At the signing event, Kemp, a Republican, said the bill “became one of our top priorities following the senseless death of Laken Riley at the hands of someone in this country illegally who had already been arrested even after crossing the border,” The Associated Press reported.

"If you enter our country illegally and proceed to commit further crime in our communities, we will not allow your crimes to go unanswered," Kemp said.

But advocates said they've already seen attempts to use local officers to enforce immigration law backfire.

The February death of Riley, a 22-year-old nursing student, intensified the already heated election-year political storm over immigration. Police arrested Venezuelan national Jose Antonio Ibarra, an Athens resident, who had been previously arrested in New York for illegal entry in 2022 and again a year later on a charge of acting in a manner to injure a child younger than 17. Authorities said he was released by New York officials before U.S. Immigration and Customs Enforcement could take him into custody.

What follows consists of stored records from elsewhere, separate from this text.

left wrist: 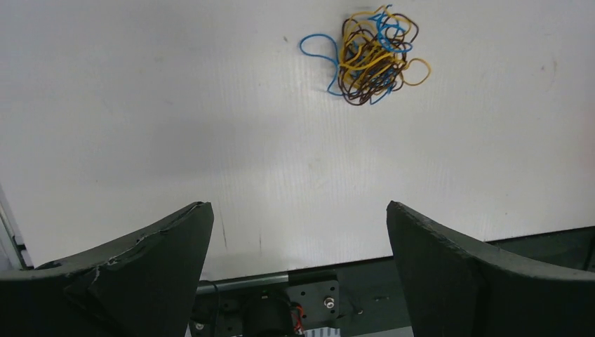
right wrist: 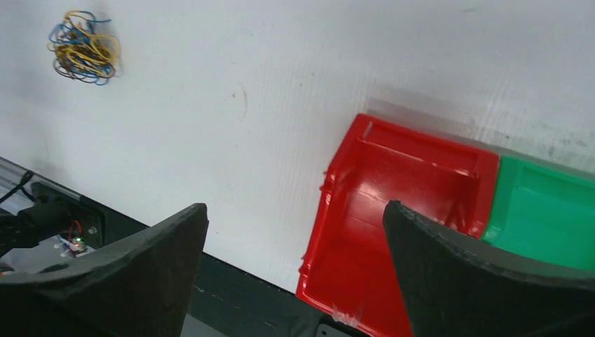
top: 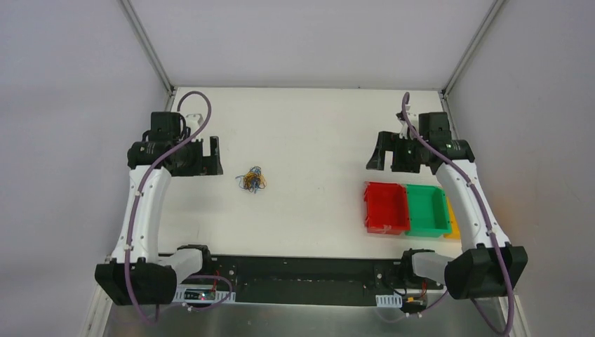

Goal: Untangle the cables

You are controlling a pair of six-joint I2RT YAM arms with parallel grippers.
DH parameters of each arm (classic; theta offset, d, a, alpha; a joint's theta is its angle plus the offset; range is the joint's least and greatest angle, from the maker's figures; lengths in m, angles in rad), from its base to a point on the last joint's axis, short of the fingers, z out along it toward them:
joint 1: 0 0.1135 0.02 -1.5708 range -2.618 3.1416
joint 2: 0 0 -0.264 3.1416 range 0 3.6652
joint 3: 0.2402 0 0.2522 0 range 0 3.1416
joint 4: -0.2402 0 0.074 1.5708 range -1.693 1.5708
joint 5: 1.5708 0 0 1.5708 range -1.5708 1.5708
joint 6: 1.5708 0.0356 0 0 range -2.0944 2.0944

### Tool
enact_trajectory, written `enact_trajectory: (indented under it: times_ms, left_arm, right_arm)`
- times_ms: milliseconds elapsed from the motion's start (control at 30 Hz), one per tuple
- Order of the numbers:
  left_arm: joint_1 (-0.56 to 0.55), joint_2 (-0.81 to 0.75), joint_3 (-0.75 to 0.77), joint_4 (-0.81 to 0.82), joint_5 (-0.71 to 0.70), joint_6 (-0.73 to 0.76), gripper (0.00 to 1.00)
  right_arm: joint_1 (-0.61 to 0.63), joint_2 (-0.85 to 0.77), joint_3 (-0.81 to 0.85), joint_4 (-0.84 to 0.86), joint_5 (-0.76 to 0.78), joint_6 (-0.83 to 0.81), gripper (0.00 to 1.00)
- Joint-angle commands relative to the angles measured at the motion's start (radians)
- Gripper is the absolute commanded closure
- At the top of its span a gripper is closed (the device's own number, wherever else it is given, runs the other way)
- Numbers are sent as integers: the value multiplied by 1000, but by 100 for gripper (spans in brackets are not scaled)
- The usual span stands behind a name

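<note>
The left gripper (left wrist: pixel 298 208) has its fingers spread wide, holding nothing. The tangled yellow, blue and dark cables (left wrist: pixel 372 56) lie well ahead, nearer its right finger. The right gripper (right wrist: pixel 295 207) is likewise spread and empty, with a red bin (right wrist: pixel 379 203) just ahead between its fingers.

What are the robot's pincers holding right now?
Nothing. The left pincer and the right pincer are both open and empty. The cables lie in a tangled bunch on the table, touching neither.
</note>
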Motion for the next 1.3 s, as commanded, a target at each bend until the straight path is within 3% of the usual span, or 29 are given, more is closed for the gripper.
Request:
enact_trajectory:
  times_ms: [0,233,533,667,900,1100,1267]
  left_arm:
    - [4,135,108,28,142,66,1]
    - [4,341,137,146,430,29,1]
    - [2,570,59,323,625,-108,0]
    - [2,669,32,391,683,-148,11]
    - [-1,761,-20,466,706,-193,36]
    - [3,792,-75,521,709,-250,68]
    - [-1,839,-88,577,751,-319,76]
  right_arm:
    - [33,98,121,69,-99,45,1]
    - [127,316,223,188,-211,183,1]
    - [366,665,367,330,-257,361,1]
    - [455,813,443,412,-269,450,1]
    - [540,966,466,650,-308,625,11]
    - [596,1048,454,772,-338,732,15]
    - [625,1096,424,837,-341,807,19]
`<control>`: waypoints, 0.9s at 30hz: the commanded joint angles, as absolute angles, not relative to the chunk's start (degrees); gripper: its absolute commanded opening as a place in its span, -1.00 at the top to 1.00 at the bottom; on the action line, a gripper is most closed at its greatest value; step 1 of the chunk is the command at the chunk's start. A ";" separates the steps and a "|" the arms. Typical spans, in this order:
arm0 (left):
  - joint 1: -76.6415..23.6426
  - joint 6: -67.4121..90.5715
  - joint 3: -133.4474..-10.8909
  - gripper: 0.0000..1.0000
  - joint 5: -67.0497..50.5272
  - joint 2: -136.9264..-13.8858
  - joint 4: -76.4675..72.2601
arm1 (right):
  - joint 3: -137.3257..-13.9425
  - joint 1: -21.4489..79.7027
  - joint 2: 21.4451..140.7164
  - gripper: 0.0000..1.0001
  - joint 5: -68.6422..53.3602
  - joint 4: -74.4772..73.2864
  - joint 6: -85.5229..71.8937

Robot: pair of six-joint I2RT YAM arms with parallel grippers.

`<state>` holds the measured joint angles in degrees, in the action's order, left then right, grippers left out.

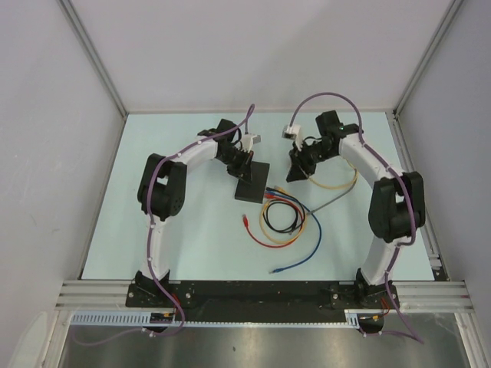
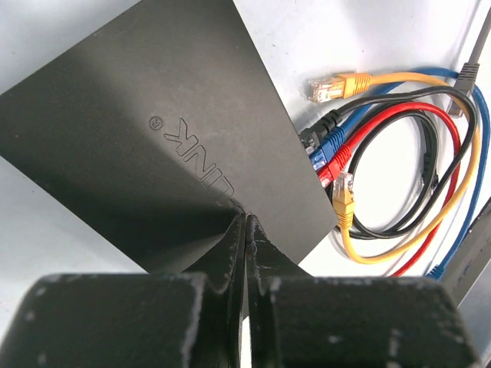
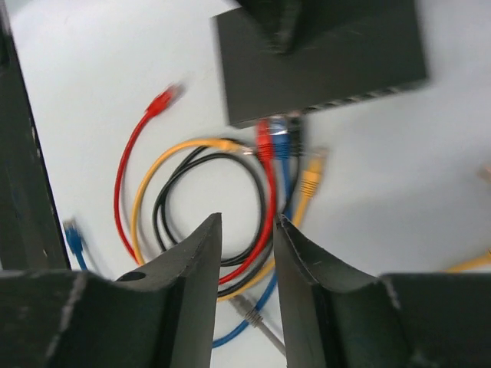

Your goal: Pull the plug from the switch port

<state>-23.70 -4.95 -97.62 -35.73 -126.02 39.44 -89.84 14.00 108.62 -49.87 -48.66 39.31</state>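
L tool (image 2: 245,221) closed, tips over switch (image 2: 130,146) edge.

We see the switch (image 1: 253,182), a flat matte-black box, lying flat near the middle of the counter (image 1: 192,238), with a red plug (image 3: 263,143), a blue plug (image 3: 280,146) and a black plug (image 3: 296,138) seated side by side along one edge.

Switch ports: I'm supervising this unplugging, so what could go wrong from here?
The red plug, blue plug and black plug sit side by side in the switch, so the open right end effector may pinch two. The shut left end effector only seems to press the switch, which might slide. The loose yellow cable could snag.
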 commanded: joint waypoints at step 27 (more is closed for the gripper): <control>-24.08 -1.05 -99.14 0.86 -41.66 -128.23 41.75 | -62.14 38.67 95.19 0.50 -36.65 -48.27 66.36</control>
<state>-23.77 -2.37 -99.55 -40.01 -128.16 42.09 -63.70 37.26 95.70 -39.97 -54.24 67.48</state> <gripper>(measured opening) 0.069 0.250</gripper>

Jerry Gonzalez, CEO of GALEO, an Atlanta-based Latino advocacy group, said law enforcement relies on community policing techniques to have "eyes and ears" within the community.

"If there is an erosion of trust between the community and law enforcement, [the community] is no longer going to be calling when they are victims of crime or see a crime," he said.

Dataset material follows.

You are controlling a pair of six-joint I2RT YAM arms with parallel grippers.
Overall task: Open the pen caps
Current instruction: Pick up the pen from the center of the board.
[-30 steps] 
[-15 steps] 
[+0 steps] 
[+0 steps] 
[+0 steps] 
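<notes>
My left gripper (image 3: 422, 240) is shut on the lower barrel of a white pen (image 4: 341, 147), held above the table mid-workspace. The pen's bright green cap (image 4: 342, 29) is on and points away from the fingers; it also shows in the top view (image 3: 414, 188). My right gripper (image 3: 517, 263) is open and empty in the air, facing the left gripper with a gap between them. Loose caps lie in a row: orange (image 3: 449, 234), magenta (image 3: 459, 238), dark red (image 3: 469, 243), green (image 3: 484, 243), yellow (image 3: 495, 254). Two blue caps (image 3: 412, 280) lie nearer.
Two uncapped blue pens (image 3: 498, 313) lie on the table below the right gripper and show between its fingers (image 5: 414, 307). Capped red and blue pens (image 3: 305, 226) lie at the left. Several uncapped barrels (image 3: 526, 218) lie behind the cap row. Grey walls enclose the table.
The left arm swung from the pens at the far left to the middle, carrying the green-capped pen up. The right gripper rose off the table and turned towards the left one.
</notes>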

The law lays out specific requirements for how jail officials should check with ICE to determine whether prisoners are known to be in the country illegally. The law makes it a misdemeanor for jailers to "knowingly and willfully" fail to check immigration status.

The law also mandates that local jails apply to participate in the 287(g) agreement with ICE to let local jailers help enforce immigration law. The program allows local authorities to help in identifying people they arrest who are subject to deportation. President Joe Biden's administration has de-emphasized the program, the AP reported.

When that program was in place in the heavily Latino Cobb and Gwinnett counties, “I was getting calls when a crime was committed rather than the police,” Gonzalez said. Voters in those counties elected sheriffs in 2020 who ended their 287(g) agreement.

Advocacy groups said that while the bill deals with suspects in custody, they fear the enforcement will spill out into local communities because, in some counties, sheriff’s officers are jailers and the local police authority.

"We definitely know it will increase racial profiling," said Dalia Perez, a spokesperson for Georgia Latino Alliance for Human Rights, which opposed the bill as it moved through the Legislature and organized three days of rallies in opposition to the bill's signing.

Groups including the American Civil Liberties Union have said the 287(g) program has led to abuses and civil rights violations.

According to an ACLU report, the program has allowed xenophobic sheriffs and their deputies to detain somebody they suspect of being undocumented under false pretenses to funnel them into deportation.

Gonzalez said GALEO also documented significant racial profiling in Cobb and Gwinnett counties when their sheriff's offices were participating in the 287(g) program.

Immigration attorney Charles Kuck said in a post on X that the law is a "redux" of prior Georgia laws on 287(g), and "actually clarifies how long a non-citizen can be held."

Nonetheless, Gonzalez said his group will be educating members of the community on their rights should they be stopped by local law enforcement.